Work task: Write out the data below exactly, beginning with the first line and ending once the line that has "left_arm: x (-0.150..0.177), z" is written.
☆ ☆ ☆ ☆ ☆ ☆ ☆
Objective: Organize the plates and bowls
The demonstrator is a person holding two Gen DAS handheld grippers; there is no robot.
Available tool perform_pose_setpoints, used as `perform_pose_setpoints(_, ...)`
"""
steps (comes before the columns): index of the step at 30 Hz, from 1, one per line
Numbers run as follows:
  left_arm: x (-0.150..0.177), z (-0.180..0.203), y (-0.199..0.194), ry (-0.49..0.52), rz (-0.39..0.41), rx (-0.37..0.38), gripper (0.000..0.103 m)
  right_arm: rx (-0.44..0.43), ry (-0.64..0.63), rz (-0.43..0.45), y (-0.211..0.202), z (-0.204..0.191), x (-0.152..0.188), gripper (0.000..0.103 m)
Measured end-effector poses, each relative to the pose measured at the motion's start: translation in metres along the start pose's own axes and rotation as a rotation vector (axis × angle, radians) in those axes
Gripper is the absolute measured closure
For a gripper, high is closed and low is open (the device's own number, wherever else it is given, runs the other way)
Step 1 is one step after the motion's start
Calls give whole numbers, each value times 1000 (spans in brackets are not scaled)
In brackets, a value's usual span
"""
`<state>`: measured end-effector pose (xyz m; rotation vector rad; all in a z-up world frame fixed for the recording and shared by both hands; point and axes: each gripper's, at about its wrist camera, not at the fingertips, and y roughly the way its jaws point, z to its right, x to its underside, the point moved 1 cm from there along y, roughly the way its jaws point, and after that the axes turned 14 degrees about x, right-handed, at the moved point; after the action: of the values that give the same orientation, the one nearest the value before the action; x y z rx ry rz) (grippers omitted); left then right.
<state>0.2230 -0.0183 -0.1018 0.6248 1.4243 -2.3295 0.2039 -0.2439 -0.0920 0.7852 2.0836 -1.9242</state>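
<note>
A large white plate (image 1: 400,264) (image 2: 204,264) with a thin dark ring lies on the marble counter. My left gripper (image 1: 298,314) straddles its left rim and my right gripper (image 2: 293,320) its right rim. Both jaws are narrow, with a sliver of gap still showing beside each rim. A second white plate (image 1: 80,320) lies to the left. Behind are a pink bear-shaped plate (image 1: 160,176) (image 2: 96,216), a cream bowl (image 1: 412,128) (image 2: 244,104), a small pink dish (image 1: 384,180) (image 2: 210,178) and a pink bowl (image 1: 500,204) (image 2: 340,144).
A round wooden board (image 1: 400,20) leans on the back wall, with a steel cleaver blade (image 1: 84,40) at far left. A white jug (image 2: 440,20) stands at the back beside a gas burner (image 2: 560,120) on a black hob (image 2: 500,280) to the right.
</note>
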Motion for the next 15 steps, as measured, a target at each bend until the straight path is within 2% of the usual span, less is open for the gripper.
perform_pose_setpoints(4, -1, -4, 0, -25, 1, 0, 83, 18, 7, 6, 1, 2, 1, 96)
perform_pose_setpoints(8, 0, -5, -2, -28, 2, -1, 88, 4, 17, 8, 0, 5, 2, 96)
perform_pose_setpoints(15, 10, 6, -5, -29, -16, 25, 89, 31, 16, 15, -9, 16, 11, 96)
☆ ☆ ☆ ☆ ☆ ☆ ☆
Solution for this problem:
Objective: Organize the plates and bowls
The demonstrator is a person holding two Gen DAS handheld grippers; there is no robot.
Available tool perform_pose_setpoints, used as `perform_pose_setpoints(_, ...)`
"""
steps (comes before the columns): index of the step at 30 Hz, from 1, one per line
Numbers run as follows:
  left_arm: x (-0.150..0.177), z (-0.180..0.203), y (-0.199..0.194), ry (-0.49..0.52), rz (-0.39..0.41), rx (-0.37..0.38), gripper (0.000..0.103 m)

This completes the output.